■ Records for processing
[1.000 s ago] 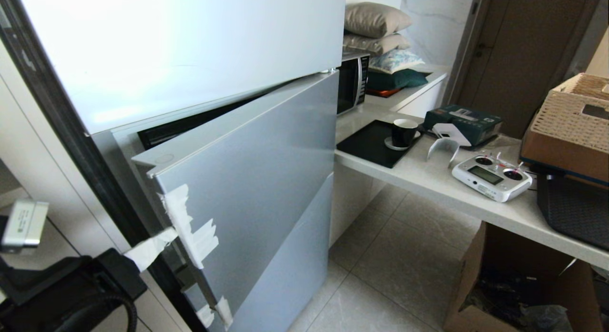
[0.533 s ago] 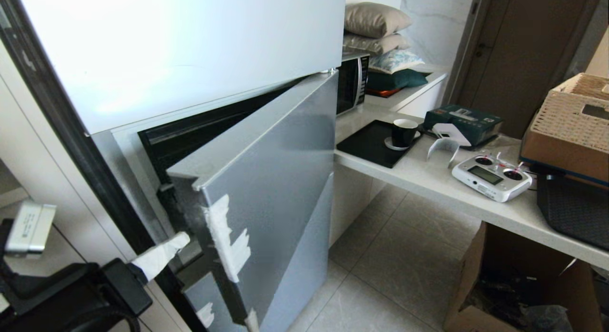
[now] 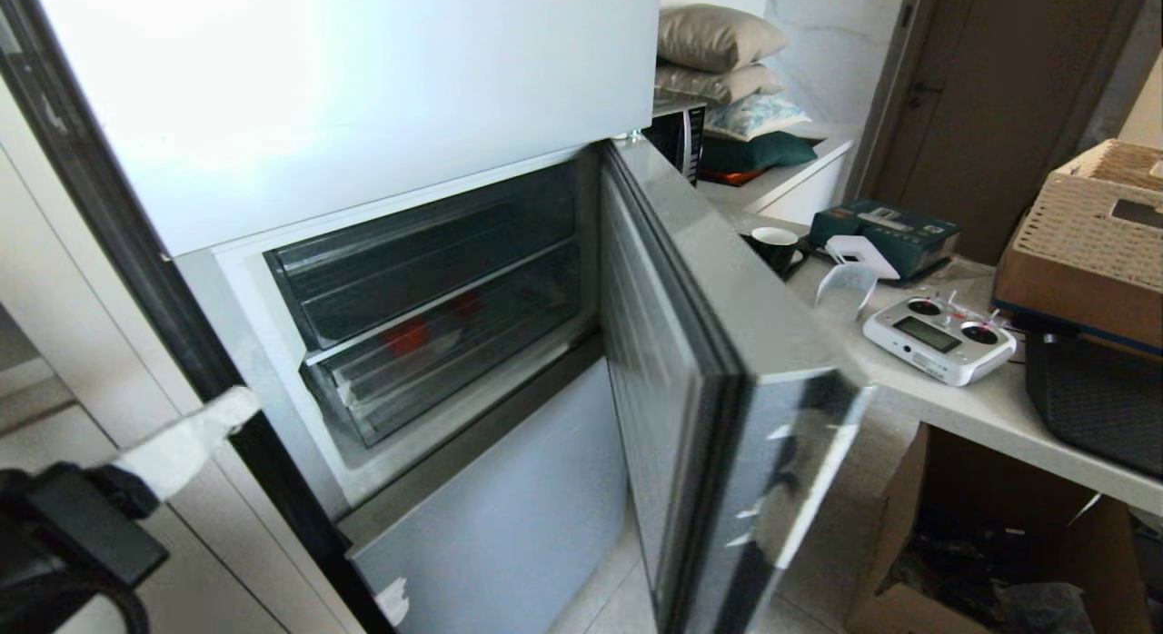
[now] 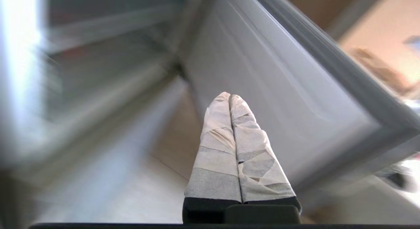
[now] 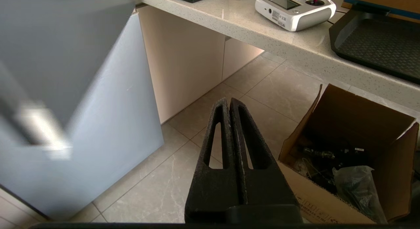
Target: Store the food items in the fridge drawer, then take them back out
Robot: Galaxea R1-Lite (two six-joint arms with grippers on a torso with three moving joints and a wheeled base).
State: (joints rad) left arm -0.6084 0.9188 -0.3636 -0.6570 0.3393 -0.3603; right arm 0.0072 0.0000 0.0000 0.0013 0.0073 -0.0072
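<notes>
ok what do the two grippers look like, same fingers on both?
No. The left gripper has tapered fingers wrapped in white tape, layered and wrinkled, on a black base; the head view shows a black housing behind them. The right gripper has bare black fingers, rough-textured and tapered, each with a long cut-out slot. No cables or markings are visible.

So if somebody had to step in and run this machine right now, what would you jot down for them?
Left pincer: shut, empty, low at the fridge's left side, clear of the door.
Right pincer: shut, empty, parked over the floor by the cardboard box.
Fridge door: swung wide open.
Fridge drawer: pushed in, with red food items showing through its clear front.
Done: door open, food apparently stored.
Left: pull the drawer out, lift the food out.
</notes>
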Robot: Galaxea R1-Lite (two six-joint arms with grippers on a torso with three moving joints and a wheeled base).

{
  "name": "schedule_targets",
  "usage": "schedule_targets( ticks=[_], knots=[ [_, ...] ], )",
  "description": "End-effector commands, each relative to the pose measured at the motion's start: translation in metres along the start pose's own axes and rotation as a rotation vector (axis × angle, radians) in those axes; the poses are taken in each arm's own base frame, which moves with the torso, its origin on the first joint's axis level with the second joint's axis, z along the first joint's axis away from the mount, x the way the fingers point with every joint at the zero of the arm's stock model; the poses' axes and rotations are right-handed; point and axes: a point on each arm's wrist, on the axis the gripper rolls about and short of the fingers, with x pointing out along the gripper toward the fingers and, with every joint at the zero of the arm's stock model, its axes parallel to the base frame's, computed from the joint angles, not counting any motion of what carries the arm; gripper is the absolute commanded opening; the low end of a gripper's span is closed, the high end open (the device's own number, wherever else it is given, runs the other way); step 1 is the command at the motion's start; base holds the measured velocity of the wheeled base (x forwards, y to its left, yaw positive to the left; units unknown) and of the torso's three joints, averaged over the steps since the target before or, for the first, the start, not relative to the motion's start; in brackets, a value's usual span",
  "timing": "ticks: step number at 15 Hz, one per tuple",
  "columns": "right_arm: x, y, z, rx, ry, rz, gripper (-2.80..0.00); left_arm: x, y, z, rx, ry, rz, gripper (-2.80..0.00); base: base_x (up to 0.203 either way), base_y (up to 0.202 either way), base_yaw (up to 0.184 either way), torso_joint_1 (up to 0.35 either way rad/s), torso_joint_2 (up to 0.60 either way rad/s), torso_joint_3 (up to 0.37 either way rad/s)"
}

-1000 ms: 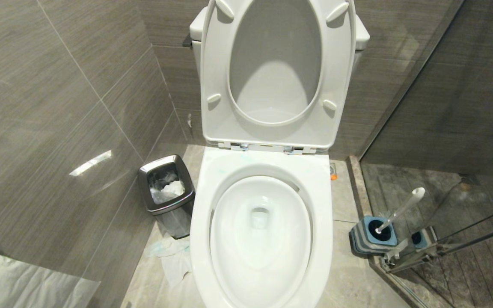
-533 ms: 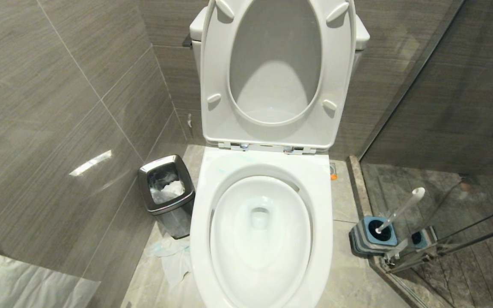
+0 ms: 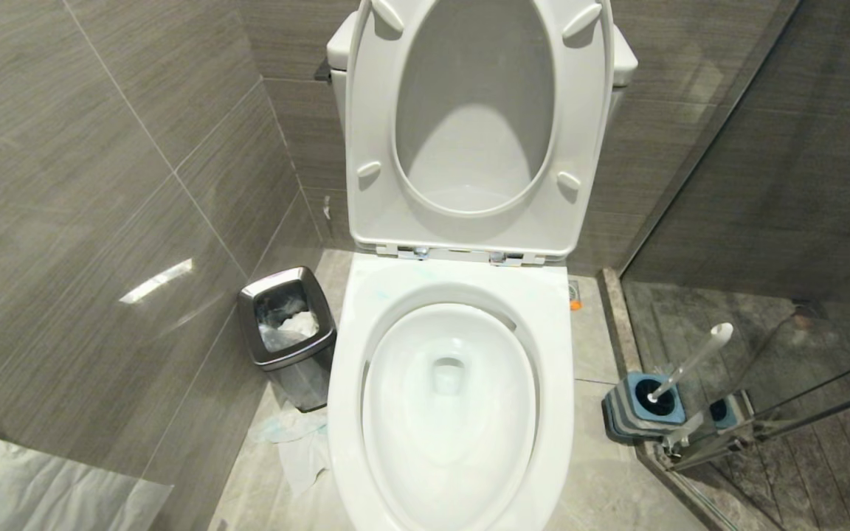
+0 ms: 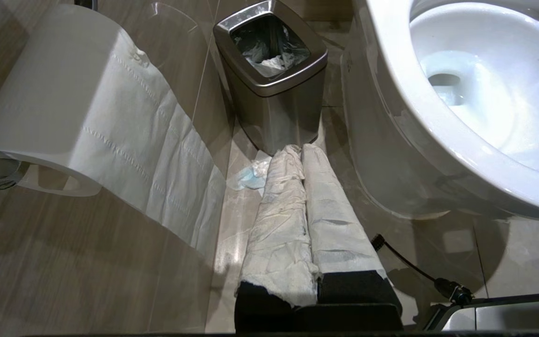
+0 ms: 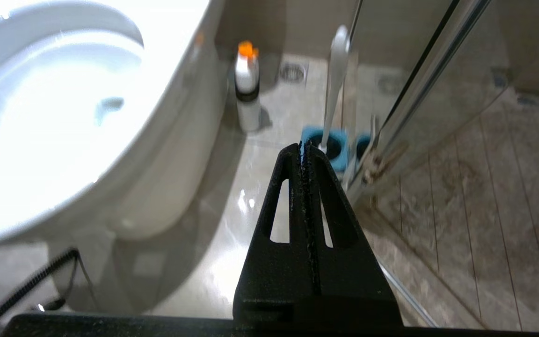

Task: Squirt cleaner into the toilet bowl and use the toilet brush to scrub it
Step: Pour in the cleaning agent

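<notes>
The white toilet bowl point(image 3: 462, 284) fills the middle of the head view, with its seat and lid point(image 3: 373, 133) raised against the tank. To its right the white toilet brush point(image 3: 693, 359) leans in its blue-topped holder point(image 3: 639, 407) on the floor. A white cleaner bottle with an orange cap point(image 5: 247, 91) stands on the floor beside the toilet's base. Neither arm shows in the head view. My left gripper point(image 4: 296, 150), its fingers wrapped in white paper, is shut and empty, low beside the bowl point(image 4: 391, 98). My right gripper point(image 5: 302, 147) is shut and empty, pointing toward the brush holder point(image 5: 337, 147).
A small steel waste bin point(image 3: 288, 328) stands left of the toilet, with crumpled paper point(image 3: 296, 442) on the floor by it. A paper roll point(image 4: 63, 107) hangs on the left wall. A glass shower partition point(image 3: 764, 221) with a metal rail point(image 3: 801, 420) closes the right side.
</notes>
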Motion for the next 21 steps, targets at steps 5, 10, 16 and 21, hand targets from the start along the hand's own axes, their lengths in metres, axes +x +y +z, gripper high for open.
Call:
schedule_targets(
  ticks=[5,10,16,21],
  knots=[
    [0.03,0.003,0.107,0.138,0.151,-0.009,-2.8,0.0,0.0,0.0,0.001,0.001,0.001,-2.8,0.0,0.0,0.0,0.0,0.0,0.0],
    [0.111,0.007,0.167,0.213,0.333,-0.051,-2.8,0.0,0.0,0.0,0.001,0.003,0.0,-2.8,0.0,0.0,0.0,0.0,0.0,0.0],
    [0.204,0.009,0.124,0.316,0.772,-0.153,-2.8,0.0,0.0,0.0,0.001,0.003,0.0,-2.8,0.0,0.0,0.0,0.0,0.0,0.0],
    [0.21,0.011,0.119,0.168,0.82,-0.026,-2.8,0.0,0.0,0.0,0.0,0.002,-0.001,-2.8,0.0,0.0,0.0,0.0,0.0,0.0]
  ],
)
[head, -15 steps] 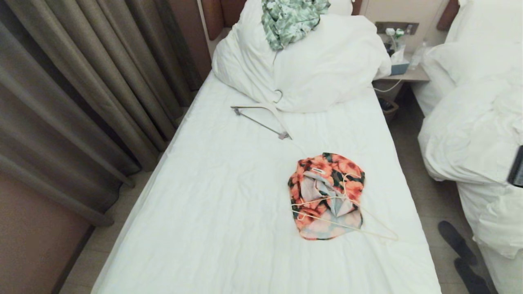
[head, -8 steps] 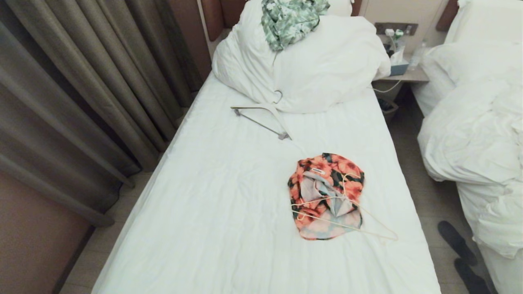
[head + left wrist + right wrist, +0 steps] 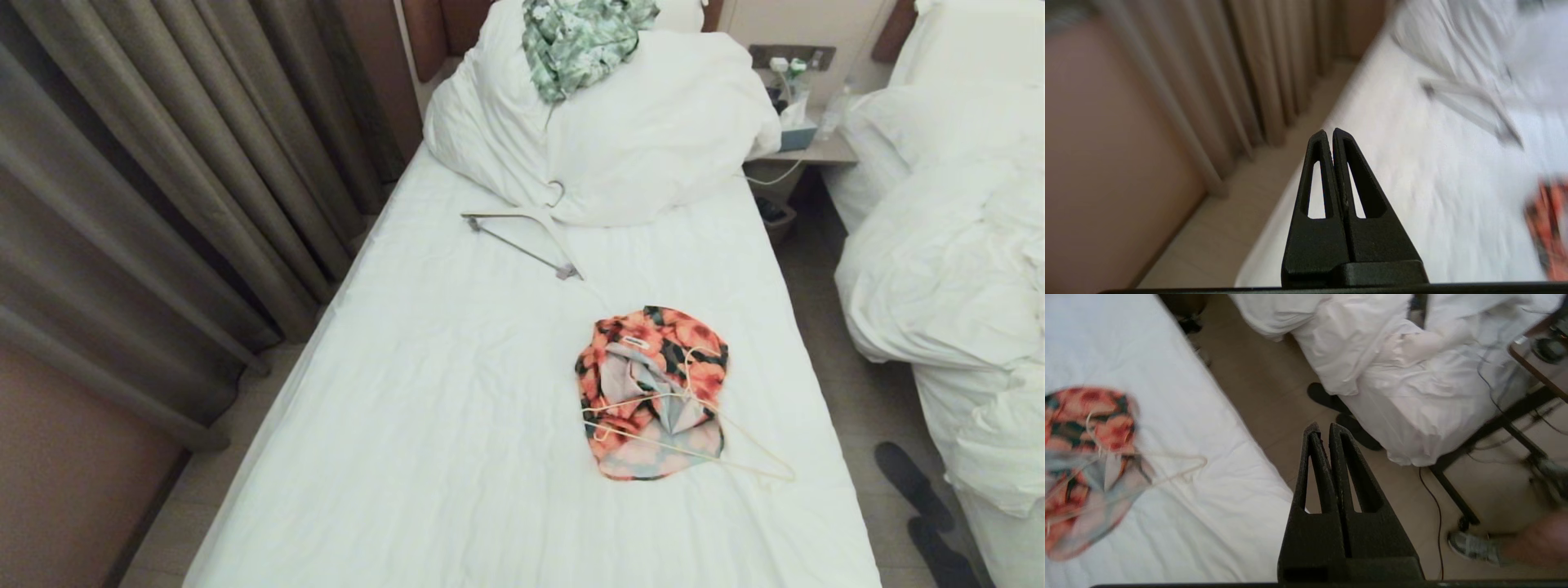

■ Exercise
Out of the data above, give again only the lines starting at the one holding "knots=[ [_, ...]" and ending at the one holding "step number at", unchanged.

■ Task answer
  "usage": "schedule_targets( ticks=[_], knots=[ [_, ...] ], )",
  "description": "End-effector commands, each relative to the pose measured at the motion's start: translation in metres along the start pose's own axes and rotation as a rotation vector (axis × angle, radians) in those axes; the poses are taken in each arm's own base frame, which moves with the torso, its origin on the first joint's axis level with the second joint's axis, z along the first joint's axis away from the mount, x the way the fingers point with every joint at the zero of the arm's stock model; the poses' axes and rotations are right-handed; point and axes: a point on each arm's wrist, on the axis the gripper rolls about and short of the fingers, with x pointing out along the gripper toward the fingers and, with every joint at the zero of the arm's stock model, its axes parallel to the base frame's, computed from the joint angles, not counting any motion of what carries the arm; gripper is the absolute commanded opening; the low end of a gripper's span is closed, the high end open (the device's own number, wherever else it is given, runs the other way); step 1 is the command at the motion's start; base holds the measured velocity of the wheeled base (x forwards, y to its left, yaw positive to the left; units unknown) and of the torso's three joints, averaged over the steps since the target before or, for the first, the start, not relative to the motion's start; in brackets, a value's usual span",
  "timing": "ticks: step number at 15 Hz, one per tuple",

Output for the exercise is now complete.